*What to produce*. Tally every line in the data that has the word "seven" and report only the total.
(Records provided Opens)
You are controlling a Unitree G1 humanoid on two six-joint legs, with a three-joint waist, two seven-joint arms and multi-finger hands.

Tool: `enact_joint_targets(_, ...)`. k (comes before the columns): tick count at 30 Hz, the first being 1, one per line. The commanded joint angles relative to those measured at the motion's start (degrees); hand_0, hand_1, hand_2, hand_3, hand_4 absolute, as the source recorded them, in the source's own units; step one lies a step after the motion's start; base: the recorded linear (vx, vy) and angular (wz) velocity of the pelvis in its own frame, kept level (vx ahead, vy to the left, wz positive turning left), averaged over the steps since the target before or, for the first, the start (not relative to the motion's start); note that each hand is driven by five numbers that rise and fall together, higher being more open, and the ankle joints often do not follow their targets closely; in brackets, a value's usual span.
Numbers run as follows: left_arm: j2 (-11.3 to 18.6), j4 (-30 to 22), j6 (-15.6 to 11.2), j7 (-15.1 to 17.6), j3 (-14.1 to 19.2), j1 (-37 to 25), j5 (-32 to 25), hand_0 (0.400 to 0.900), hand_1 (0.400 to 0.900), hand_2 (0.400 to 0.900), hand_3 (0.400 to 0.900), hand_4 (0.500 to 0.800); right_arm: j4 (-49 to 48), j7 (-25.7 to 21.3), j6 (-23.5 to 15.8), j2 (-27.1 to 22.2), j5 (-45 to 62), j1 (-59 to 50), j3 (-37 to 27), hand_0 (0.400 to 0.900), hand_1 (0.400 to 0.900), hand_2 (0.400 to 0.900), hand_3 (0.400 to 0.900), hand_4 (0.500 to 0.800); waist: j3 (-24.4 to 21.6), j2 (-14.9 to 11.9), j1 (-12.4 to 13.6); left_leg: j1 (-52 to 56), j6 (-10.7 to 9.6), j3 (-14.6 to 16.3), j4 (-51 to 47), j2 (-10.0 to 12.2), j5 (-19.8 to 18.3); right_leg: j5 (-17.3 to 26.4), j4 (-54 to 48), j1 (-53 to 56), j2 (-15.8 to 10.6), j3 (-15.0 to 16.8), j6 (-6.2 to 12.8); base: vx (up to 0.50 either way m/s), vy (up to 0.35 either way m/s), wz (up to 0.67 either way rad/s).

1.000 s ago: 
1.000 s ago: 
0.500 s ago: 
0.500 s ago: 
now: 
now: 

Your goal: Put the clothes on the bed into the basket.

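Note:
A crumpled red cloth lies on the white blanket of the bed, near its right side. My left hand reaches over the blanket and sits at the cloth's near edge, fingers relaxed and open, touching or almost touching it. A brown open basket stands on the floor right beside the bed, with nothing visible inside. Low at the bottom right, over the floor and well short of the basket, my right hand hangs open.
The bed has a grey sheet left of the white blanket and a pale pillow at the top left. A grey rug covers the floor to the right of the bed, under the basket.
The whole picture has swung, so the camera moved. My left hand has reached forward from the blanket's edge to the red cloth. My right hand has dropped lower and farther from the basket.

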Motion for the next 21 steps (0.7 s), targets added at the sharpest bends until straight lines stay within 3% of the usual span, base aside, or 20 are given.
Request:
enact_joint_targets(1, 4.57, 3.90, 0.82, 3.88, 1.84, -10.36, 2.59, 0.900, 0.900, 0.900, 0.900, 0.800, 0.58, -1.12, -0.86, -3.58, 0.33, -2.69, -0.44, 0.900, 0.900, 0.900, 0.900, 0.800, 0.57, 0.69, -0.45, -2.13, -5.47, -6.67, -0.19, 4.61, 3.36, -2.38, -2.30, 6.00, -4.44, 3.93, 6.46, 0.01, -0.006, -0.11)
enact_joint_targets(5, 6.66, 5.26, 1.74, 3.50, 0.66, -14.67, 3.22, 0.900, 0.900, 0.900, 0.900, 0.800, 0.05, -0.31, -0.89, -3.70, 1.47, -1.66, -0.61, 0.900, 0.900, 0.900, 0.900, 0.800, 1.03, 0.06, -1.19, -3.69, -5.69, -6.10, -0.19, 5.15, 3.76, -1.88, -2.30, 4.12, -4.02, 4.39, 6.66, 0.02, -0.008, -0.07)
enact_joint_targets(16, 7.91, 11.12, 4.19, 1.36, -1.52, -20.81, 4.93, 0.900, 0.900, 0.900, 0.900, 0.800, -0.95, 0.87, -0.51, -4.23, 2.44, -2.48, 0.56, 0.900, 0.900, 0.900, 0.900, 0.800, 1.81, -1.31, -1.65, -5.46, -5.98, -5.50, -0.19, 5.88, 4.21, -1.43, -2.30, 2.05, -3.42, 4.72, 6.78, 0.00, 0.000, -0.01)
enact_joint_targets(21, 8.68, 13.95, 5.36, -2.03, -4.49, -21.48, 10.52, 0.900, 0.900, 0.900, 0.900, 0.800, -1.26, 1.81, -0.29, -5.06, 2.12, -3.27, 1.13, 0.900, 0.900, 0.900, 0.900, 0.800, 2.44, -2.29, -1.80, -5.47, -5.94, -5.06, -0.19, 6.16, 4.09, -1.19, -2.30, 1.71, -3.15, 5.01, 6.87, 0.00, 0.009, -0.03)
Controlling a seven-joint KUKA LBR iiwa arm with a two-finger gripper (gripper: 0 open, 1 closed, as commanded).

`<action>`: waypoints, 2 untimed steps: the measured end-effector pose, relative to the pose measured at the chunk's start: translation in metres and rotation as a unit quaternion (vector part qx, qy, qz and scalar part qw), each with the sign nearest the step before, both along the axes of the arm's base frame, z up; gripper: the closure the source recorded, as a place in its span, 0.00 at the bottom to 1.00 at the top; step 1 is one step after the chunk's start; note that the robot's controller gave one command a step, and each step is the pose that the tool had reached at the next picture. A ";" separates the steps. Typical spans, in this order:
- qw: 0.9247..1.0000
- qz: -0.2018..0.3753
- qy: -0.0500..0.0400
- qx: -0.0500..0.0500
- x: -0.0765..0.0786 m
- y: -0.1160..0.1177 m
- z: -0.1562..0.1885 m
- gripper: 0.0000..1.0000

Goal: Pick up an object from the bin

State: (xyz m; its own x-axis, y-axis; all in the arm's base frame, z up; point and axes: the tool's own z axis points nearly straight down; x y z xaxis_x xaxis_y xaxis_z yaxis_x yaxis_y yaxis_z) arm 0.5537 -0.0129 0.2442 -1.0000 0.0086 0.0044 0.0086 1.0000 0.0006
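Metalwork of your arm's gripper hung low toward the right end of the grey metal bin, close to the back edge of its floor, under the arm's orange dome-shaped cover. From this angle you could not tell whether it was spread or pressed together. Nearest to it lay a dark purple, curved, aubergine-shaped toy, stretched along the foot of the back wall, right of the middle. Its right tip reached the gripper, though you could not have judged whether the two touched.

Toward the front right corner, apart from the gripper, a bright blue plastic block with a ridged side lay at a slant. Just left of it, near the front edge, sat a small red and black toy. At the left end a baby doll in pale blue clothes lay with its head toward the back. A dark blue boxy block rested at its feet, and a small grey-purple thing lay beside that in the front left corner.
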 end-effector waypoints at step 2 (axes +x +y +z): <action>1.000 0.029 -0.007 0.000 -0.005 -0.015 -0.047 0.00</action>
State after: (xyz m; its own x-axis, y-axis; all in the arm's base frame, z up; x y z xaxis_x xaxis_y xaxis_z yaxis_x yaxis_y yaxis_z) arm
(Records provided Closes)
*Response*. 2